ASSIGNED TASK
Lines to return, exactly: from the line with "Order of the" to the line with "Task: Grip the" in the entries below, both included.

(Data items)
* * * * *

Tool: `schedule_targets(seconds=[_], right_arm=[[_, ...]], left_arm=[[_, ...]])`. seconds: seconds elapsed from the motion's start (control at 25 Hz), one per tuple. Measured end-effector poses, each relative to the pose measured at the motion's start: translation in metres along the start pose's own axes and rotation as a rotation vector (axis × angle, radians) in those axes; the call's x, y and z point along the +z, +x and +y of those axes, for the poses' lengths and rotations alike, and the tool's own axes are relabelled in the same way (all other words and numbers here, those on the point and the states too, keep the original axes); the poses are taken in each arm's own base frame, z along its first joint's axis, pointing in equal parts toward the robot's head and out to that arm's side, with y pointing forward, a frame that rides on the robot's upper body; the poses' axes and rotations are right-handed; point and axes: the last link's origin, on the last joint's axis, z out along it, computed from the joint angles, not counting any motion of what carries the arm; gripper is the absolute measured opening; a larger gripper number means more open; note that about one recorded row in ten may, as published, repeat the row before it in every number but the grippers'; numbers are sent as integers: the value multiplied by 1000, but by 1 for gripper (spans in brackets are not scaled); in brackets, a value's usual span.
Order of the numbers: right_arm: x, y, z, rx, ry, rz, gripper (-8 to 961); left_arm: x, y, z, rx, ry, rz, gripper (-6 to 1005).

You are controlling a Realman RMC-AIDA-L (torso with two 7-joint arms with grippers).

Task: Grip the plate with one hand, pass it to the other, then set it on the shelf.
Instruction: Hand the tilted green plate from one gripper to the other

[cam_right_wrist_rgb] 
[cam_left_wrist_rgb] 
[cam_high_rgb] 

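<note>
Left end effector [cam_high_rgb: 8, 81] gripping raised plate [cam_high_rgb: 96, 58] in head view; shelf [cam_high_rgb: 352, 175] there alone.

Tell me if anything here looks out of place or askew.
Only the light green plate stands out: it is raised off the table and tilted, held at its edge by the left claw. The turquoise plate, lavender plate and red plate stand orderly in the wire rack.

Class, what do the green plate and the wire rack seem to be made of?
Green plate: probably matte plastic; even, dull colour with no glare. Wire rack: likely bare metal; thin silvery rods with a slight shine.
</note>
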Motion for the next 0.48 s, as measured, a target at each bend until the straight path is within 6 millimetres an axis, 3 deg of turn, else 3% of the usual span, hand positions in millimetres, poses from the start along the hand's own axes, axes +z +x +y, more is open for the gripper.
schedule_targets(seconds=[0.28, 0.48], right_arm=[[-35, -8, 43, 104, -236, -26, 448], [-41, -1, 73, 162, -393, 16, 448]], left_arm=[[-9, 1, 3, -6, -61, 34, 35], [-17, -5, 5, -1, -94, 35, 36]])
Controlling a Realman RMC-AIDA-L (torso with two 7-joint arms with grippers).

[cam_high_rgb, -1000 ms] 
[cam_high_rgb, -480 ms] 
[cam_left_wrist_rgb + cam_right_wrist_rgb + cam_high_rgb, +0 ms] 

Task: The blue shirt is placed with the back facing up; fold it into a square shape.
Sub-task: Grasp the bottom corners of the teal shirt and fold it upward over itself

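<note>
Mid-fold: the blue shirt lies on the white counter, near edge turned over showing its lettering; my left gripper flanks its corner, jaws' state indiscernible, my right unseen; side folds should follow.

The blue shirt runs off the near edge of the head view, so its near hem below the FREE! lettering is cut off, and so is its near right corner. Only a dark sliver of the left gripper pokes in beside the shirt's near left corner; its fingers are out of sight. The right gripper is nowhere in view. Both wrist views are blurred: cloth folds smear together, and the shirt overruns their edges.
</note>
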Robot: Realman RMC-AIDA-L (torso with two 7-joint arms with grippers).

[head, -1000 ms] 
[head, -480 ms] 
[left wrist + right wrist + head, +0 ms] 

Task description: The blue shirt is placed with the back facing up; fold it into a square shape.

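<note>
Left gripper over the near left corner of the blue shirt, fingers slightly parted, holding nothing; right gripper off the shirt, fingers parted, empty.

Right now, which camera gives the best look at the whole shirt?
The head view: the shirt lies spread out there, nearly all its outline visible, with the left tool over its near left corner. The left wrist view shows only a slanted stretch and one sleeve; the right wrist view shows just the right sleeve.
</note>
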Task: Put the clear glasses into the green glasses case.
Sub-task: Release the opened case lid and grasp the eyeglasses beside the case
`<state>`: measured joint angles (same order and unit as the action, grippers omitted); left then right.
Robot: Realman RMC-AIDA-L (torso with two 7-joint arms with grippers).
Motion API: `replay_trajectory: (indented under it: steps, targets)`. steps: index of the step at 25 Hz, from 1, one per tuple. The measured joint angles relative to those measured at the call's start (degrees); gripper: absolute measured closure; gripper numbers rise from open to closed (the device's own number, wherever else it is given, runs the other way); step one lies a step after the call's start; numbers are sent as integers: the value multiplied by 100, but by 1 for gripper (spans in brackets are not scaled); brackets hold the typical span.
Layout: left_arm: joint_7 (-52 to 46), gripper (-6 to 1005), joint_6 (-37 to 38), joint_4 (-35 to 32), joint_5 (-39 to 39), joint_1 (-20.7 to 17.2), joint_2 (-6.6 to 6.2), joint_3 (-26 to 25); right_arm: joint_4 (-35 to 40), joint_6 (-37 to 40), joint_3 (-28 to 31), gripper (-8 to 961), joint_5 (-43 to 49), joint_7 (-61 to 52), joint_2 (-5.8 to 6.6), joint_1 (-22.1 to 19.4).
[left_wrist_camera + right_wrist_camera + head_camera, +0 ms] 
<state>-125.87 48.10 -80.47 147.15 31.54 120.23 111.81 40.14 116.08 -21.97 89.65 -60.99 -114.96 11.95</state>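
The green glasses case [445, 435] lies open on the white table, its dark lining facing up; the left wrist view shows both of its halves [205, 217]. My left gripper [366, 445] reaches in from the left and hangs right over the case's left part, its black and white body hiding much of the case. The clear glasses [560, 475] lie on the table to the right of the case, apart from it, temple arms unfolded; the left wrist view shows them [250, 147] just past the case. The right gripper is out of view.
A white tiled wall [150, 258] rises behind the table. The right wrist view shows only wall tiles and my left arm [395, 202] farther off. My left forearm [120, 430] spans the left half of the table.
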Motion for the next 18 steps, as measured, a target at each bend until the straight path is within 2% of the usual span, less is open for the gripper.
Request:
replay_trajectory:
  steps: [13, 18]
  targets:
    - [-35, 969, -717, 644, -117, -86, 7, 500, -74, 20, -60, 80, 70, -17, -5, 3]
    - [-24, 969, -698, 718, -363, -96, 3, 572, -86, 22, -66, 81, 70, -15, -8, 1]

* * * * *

RESPONSE AREA
Order of the numbers: right_arm: x, y, z, rx, ry, rz, gripper (-8 to 961); left_arm: x, y, z, rx, ry, rz, gripper (-6 to 1005).

You are controlling a Realman RMC-AIDA-L (torso with two 7-joint arms with grippers).

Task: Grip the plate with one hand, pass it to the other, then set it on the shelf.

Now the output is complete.